= Work order =
Work through the material below line by line and say how many lines include the word "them". Only the number, please.

= Source records =
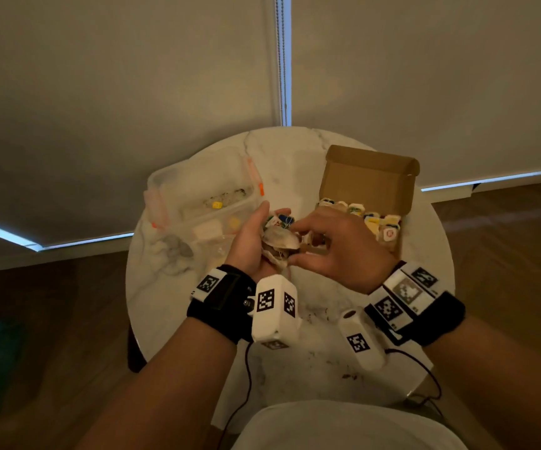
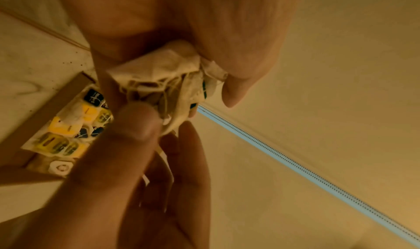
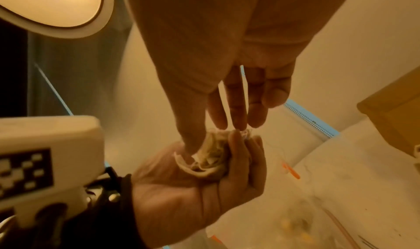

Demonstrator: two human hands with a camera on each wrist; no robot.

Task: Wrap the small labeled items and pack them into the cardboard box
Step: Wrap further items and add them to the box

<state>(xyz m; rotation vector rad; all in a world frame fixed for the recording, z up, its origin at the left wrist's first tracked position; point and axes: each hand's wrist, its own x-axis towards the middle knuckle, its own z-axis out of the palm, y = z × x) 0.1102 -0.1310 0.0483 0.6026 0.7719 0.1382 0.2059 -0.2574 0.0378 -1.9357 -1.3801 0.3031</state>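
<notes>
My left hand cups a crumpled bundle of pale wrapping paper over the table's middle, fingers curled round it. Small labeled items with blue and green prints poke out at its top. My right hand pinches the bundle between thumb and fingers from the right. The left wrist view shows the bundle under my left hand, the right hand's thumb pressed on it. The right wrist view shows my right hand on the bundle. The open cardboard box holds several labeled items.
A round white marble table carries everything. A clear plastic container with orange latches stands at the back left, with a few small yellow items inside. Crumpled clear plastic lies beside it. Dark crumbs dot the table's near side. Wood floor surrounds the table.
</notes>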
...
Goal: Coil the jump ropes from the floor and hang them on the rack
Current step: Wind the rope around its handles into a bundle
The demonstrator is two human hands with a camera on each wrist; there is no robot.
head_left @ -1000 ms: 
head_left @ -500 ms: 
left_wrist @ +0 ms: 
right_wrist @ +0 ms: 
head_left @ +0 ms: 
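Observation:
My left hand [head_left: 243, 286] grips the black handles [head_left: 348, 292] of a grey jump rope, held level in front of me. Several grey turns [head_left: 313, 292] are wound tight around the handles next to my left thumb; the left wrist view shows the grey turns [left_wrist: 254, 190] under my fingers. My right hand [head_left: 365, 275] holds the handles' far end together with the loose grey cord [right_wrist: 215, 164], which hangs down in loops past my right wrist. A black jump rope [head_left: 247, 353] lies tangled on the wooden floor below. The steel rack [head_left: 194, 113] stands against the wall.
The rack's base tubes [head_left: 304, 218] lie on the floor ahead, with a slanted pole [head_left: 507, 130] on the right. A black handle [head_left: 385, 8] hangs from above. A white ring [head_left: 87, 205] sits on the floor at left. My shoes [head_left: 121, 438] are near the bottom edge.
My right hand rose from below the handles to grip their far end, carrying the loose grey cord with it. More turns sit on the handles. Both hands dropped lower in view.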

= Written answer =
3